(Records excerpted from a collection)
++++++

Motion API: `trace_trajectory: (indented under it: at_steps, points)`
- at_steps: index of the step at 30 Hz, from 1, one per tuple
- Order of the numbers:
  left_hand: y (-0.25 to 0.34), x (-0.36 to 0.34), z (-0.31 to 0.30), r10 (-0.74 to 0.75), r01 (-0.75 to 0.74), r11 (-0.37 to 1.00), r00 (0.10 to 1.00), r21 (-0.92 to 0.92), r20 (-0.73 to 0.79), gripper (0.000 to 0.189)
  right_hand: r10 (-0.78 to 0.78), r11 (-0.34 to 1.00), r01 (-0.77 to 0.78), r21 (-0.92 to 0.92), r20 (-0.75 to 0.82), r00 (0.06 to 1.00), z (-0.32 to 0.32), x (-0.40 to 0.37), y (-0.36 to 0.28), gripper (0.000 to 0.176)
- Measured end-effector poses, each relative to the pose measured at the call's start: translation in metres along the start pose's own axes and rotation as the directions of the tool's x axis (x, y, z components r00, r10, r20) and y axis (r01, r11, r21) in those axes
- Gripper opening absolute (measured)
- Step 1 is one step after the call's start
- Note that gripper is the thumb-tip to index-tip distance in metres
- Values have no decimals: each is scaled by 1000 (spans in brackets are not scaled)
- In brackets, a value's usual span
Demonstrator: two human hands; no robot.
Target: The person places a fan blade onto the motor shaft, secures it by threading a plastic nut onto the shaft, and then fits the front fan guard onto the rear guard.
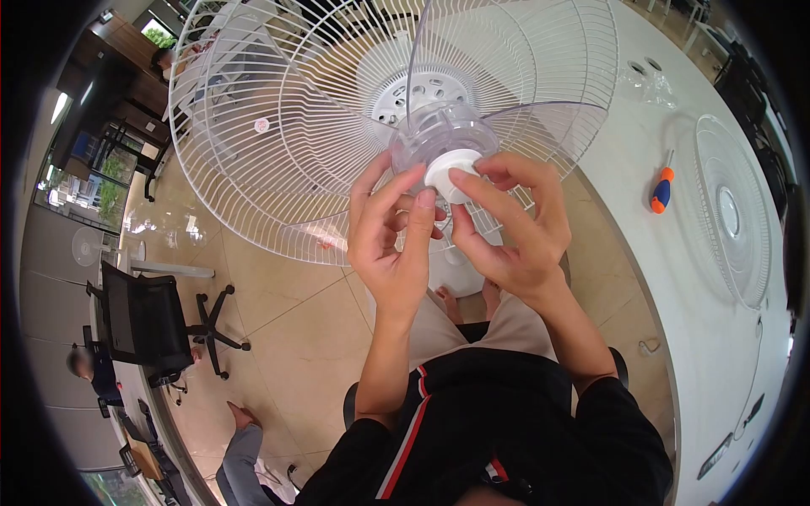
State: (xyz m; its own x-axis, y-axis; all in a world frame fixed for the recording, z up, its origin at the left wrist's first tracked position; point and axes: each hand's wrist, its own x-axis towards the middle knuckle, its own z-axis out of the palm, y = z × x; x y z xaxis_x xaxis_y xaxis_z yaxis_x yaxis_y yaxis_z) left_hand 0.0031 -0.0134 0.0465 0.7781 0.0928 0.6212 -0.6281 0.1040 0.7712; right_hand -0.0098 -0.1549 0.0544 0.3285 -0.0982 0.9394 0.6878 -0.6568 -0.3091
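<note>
A white round cap (452,175) sits at the hub of a clear fan blade (447,131), inside a white wire fan guard (278,143). My right hand (515,215) pinches the cap, its thumb and fingers on the face and rim. My left hand (395,232) is curled at the cap's left side, fingertips by the hub and thumb close to the cap's edge; whether it grips the cap or hub is unclear. Behind the blade shows the white motor housing (422,88) with round holes.
On the white table (675,278) at the right lie an orange and blue screwdriver (662,190), a round front guard (730,211) and a clear plastic bag (654,87). A black office chair (152,320) stands at the left. Other people are partly visible on the left.
</note>
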Motion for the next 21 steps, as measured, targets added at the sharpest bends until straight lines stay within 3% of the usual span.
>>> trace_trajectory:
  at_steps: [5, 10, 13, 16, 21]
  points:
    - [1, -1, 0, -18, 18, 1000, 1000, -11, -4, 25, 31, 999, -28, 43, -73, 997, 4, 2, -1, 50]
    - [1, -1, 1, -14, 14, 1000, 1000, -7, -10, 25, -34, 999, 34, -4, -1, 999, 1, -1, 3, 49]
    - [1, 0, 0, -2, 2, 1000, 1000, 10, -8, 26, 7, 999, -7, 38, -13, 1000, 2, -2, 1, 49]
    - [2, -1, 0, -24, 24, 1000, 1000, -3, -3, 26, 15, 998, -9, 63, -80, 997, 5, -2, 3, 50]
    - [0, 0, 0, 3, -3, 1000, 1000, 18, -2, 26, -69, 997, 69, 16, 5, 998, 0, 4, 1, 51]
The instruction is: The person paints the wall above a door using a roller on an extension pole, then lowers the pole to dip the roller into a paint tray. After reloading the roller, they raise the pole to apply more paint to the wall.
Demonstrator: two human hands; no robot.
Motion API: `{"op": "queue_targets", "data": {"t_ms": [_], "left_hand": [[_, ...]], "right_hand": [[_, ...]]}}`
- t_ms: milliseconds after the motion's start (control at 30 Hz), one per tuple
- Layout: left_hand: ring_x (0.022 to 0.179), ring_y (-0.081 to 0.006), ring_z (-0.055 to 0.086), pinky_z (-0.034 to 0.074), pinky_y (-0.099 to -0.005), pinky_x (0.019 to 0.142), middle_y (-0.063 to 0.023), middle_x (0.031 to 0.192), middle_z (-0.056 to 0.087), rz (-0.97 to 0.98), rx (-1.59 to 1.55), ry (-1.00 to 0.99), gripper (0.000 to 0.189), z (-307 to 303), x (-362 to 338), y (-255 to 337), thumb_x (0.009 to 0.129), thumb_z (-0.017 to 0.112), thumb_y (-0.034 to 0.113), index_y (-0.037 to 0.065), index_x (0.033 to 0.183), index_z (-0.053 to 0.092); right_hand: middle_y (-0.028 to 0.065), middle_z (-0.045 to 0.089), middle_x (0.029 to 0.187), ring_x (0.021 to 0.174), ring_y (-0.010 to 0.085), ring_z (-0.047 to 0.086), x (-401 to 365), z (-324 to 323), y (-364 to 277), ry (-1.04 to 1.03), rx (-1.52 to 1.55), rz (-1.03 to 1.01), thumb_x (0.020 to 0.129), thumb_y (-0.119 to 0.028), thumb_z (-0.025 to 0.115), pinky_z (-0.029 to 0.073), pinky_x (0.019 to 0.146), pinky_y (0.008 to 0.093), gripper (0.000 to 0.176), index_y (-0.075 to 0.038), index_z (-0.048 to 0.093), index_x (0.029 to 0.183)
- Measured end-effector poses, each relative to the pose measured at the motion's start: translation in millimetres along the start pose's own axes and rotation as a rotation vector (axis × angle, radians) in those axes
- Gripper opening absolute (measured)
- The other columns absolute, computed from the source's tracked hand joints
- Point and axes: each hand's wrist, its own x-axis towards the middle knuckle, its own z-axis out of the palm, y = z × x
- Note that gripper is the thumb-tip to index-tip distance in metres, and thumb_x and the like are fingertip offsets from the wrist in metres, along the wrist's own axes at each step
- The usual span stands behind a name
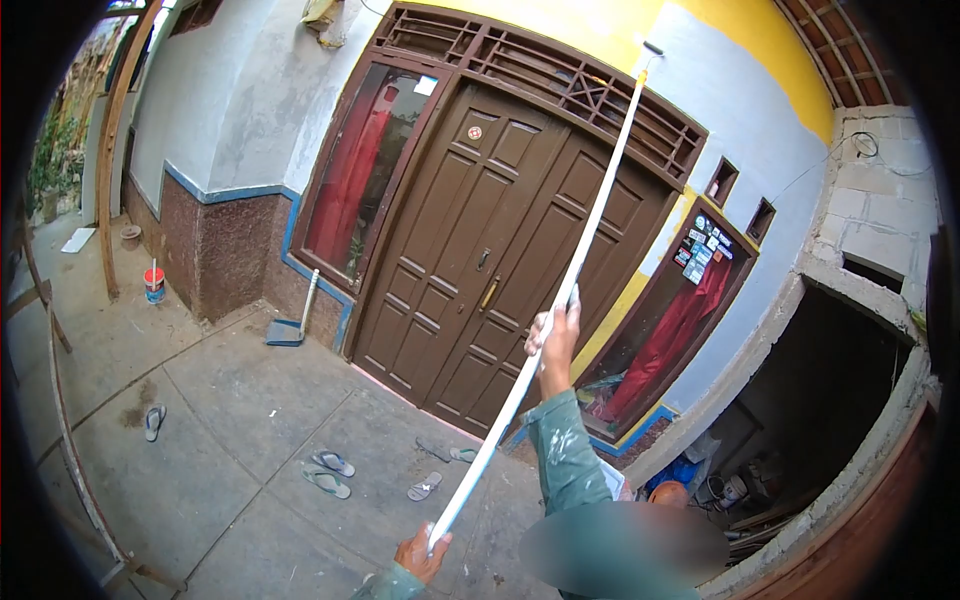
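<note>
A long white extension pole (590, 225) slants up across the view, with a small paint roller (653, 48) at its far end against the wall above the door. My right hand (557, 335), whitened with paint, is closed around the middle of the pole. Lower down, my left hand (420, 555) grips the pole close to its near end. Yellow paint (600, 25) covers part of the wall near the roller, bordering a pale blue-grey area (715, 85). Below the roller is the brown slatted vent (575, 85) over the door.
Brown double doors (500, 240) stand shut between windows with red curtains. Several sandals (333, 462) lie on the concrete floor. A blue dustpan (284, 332) and a paint bucket (154, 285) stand left, near a wooden post (112, 150). A concrete-framed opening (800, 400) holds clutter at right.
</note>
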Motion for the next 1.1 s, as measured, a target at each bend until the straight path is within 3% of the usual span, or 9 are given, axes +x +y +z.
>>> {"op": "queue_targets", "data": {"t_ms": [167,333,400,467,567,700,867,1000,1100], "left_hand": [[0.058,-0.0414,0.059,0.043,-0.0451,0.05,-0.0203,0.064,0.057,0.026,0.04,0.0,0.029,0.2,13.7,17.7,0.092,0.059,0.03,0.003,0.094,0.051],[0.059,-0.042,0.059,0.043,-0.0447,0.051,-0.0209,0.065,0.057,-0.001,0.016,0.028,0.029,-0.4,-11.1,-6.5,0.092,0.059,0.03,0.002,0.094,0.052],[0.06,-0.0422,0.059,0.044,-0.0446,0.052,-0.0209,0.065,0.057,-0.012,0.034,0.049,0.03,7.9,-26.1,-34.0,0.092,0.058,0.031,0.001,0.093,0.053],[0.068,-0.0429,0.062,0.048,-0.0473,0.056,-0.0256,0.075,0.062,0.081,0.08,0.207,0.042,23.6,-36.6,-80.0,0.089,0.063,0.038,0.0,0.107,0.063],[0.062,-0.0419,0.061,0.046,-0.0475,0.051,-0.0245,0.07,0.061,0.173,0.146,0.128,0.042,12.0,-49.9,-91.9,0.089,0.062,0.04,0.001,0.104,0.065],[0.056,-0.0403,0.058,0.044,-0.0469,0.048,-0.0222,0.064,0.06,0.12,0.311,0.167,0.038,20.3,-68.7,-129.4,0.089,0.062,0.039,0.003,0.1,0.066],[0.059,-0.0366,0.059,0.045,-0.0423,0.052,-0.0201,0.068,0.061,0.083,0.043,0.08,0.033,14.4,-77.3,-138.0,0.09,0.063,0.035,0.004,0.098,0.066],[0.062,-0.0344,0.061,0.047,-0.0405,0.055,-0.0202,0.071,0.062,0.091,0.041,0.121,0.033,17.9,-73.4,-134.7,0.09,0.062,0.035,0.004,0.098,0.066],[0.061,-0.0318,0.061,0.047,-0.0401,0.055,-0.0199,0.071,0.062,0.025,-0.03,0.051,0.032,6.8,-68.3,-104.4,0.09,0.062,0.034,0.003,0.099,0.066]], "right_hand": [[0.0025,0.042,0.064,0.041,0.0072,0.038,21.9,-2.0,-13.3,-0.031,0.024,0.0,0.101,-0.023,0.032,0.034,0.032,0.0209,0.047,-0.028,0.017,0.145],[0.0009,0.04,0.06,0.038,0.0079,0.037,-14.0,-2.1,15.6,0.023,-0.047,0.034,0.101,-0.022,0.032,0.033,0.03,0.0221,0.048,-0.028,0.016,0.146],[0.0011,0.041,0.06,0.037,0.008,0.037,-32.1,-2.8,27.9,0.034,-0.032,0.063,0.101,-0.022,0.032,0.033,0.03,0.0222,0.048,-0.029,0.016,0.145],[0.0013,0.041,0.059,0.037,0.008,0.037,-48.0,-3.8,38.4,0.049,-0.019,0.092,0.101,-0.023,0.032,0.033,0.029,0.0223,0.048,-0.029,0.016,0.145],[0.0025,0.041,0.059,0.036,0.0094,0.039,-67.1,-4.6,50.6,0.061,-0.003,0.116,0.102,-0.023,0.032,0.034,0.029,0.0239,0.047,-0.028,0.016,0.146],[0.0018,0.042,0.061,0.036,0.0081,0.038,-88.9,-4.3,61.6,0.074,0.005,0.159,0.101,-0.024,0.033,0.033,0.029,0.0227,0.047,-0.027,0.016,0.145],[0.0019,0.042,0.061,0.037,0.0082,0.038,-104.7,-4.5,65.5,0.07,-0.003,0.165,0.101,-0.024,0.034,0.033,0.029,0.0225,0.047,-0.027,0.016,0.145],[0.002,0.043,0.062,0.037,0.0081,0.038,-101.3,-2.6,60.6,0.061,0.015,0.136,0.102,-0.024,0.033,0.033,0.03,0.0226,0.049,-0.028,0.014,0.146],[0.002,0.043,0.062,0.037,0.0081,0.038,-96.8,0.3,51.7,0.066,0.013,0.124,0.102,-0.024,0.034,0.032,0.03,0.0231,0.049,-0.028,0.015,0.147]]}}
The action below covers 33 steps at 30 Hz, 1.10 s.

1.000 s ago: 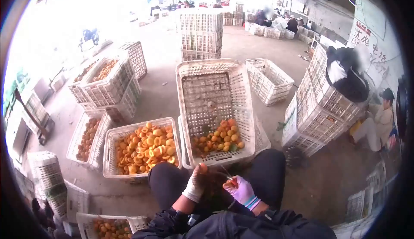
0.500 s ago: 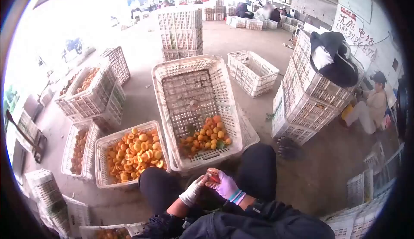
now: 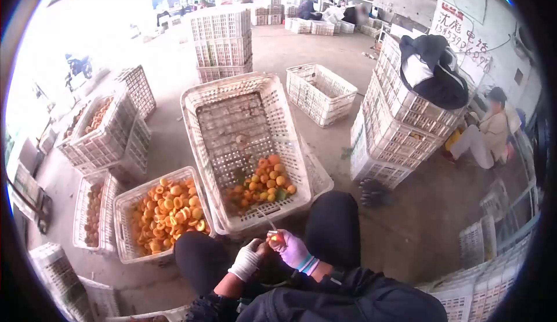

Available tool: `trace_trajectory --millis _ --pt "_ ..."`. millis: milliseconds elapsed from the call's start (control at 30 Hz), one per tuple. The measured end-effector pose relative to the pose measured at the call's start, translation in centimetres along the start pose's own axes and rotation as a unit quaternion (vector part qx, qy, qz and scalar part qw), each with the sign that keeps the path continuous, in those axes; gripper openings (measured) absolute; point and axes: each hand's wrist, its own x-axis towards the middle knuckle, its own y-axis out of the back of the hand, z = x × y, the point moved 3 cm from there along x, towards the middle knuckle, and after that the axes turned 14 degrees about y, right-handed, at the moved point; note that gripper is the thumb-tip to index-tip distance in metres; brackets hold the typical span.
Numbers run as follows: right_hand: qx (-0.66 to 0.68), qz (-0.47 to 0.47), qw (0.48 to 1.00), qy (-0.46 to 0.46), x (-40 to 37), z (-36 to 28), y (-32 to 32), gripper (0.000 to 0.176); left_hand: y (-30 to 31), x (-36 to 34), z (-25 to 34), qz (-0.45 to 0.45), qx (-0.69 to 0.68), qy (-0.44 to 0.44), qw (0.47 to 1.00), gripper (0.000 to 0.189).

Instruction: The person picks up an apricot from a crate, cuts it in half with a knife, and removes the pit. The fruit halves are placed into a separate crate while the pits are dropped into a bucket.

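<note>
My right hand [image 3: 296, 251], in a purple glove, is closed around a small knife [image 3: 267, 220]. Its thin blade points up and away over the near rim of the tilted crate, and something orange-red shows at the fingers. Right beside it, my left hand [image 3: 247, 261] in a white glove has its fingers curled in, their contents hidden. In front of my knees, a large white plastic crate [image 3: 193, 148] leans toward me with whole apricots [image 3: 268, 178] and some leaves at its lower end. Halved apricots [image 3: 168, 211] fill a second crate [image 3: 123, 235] to the left.
Stacked crates [image 3: 400, 124] with dark clothing [image 3: 435, 69] on top stand at the right. A lone crate [image 3: 322, 98] and another stack [image 3: 223, 43] are beyond. More fruit crates [image 3: 96, 206] sit at the left. A person [image 3: 487, 130] sits at far right; others work in back.
The knife blade now shows, pointing up from my right hand. My hands have drawn slightly apart, the left lower. The whole view has shifted, so the surroundings appear further left.
</note>
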Motion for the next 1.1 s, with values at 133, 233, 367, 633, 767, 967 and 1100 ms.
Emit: trace_trajectory --millis 133,233,367,633,767,967,1100 --pt "-0.096 -0.038 0.995 0.006 -0.1 0.6 0.1 0.033 0.2 -1.1 0.6 0.046 0.166 -0.131 0.976 0.039" --pt "-0.135 -0.069 0.988 -0.006 -0.1 1.0 0.2 0.038 0.2 1.5 -2.1 0.053 0.090 -0.154 0.982 0.034" --pt "-0.133 -0.116 0.984 0.021 -0.6 2.4 0.5 0.044 0.7 2.1 -2.4 0.020 -0.011 -0.117 0.993 0.029" --pt "-0.178 -0.093 0.979 0.039 -0.5 3.1 0.0 0.038 0.3 1.4 -2.0 -0.173 -0.308 0.012 0.936 0.021" --pt "-0.164 -0.080 0.983 -0.003 -0.2 2.0 -0.3 0.036 0.4 0.6 -1.2 -0.205 -0.344 0.030 0.916 0.028" --pt "0.096 -0.087 0.988 -0.085 -0.2 0.0 -1.0 0.038 -0.4 0.1 -1.2 -0.295 -0.383 0.051 0.874 0.036" --pt "0.187 -0.069 0.977 -0.071 -0.2 -1.3 -0.8 0.037 -0.5 1.3 -2.0 -0.325 -0.338 0.032 0.883 0.037"
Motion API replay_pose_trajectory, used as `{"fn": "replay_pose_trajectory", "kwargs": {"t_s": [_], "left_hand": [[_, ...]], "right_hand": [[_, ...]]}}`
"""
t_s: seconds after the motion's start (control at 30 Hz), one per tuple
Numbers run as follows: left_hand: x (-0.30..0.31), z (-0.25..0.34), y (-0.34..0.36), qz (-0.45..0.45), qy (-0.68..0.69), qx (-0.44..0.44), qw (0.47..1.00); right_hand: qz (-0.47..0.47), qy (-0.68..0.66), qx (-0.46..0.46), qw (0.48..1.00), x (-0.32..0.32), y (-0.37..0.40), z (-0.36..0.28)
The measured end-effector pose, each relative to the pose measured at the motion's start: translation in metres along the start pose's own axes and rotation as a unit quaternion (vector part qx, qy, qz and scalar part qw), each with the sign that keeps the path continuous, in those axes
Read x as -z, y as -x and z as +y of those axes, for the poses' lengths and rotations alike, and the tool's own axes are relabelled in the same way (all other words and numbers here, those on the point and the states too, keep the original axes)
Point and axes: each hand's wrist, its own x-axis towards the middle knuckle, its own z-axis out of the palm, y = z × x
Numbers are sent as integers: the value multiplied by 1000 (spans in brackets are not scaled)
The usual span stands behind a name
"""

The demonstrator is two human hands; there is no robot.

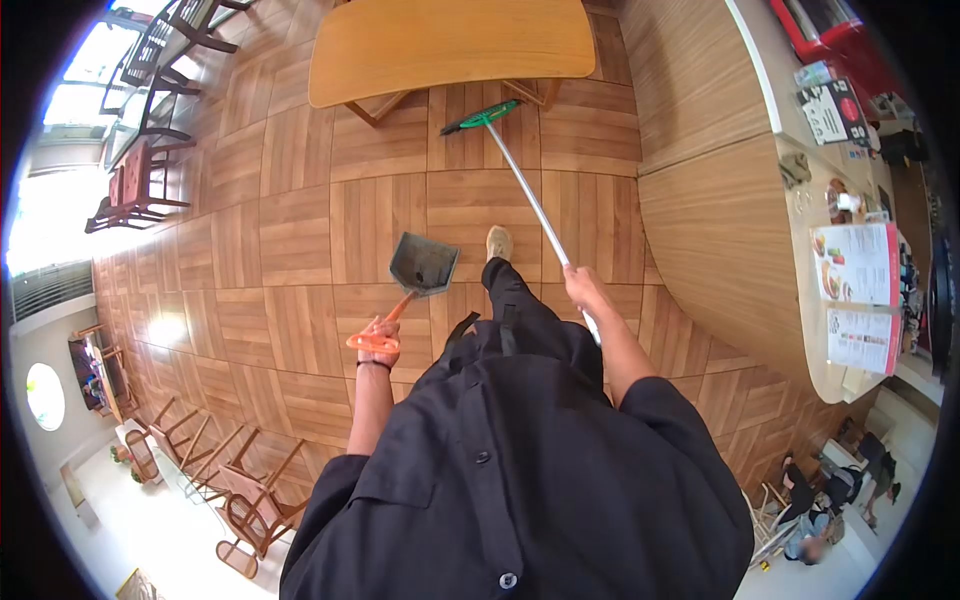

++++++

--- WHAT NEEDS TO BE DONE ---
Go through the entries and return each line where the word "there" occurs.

--- RESULT FOR THIS TASK ---
Available tool: `trace_trajectory --millis _ --pt "_ ..."`. millis: milliseconds elapsed from the call's start (control at 30 Hz), one per tuple. The measured end-effector pose relative to the pose measured at the call's start, translation in centimetres along the start pose's own axes and rotation as a unit quaternion (vector part qx, qy, qz and scalar part qw), each with the sign that keeps the path continuous, in those axes; gripper openings (measured) absolute; point and axes: each hand's wrist, its own x-axis towards the middle knuckle, its own y-axis out of the back of the hand, z = x × y, the point moved 3 cm from there along x, towards the middle knuckle, and after that the axes turned 14 degrees about y, right-handed, at the moved point; note that gripper is the thumb-tip to index-tip distance in metres; brackets hold the typical span.
The demonstrator is two human hands; there is no robot.

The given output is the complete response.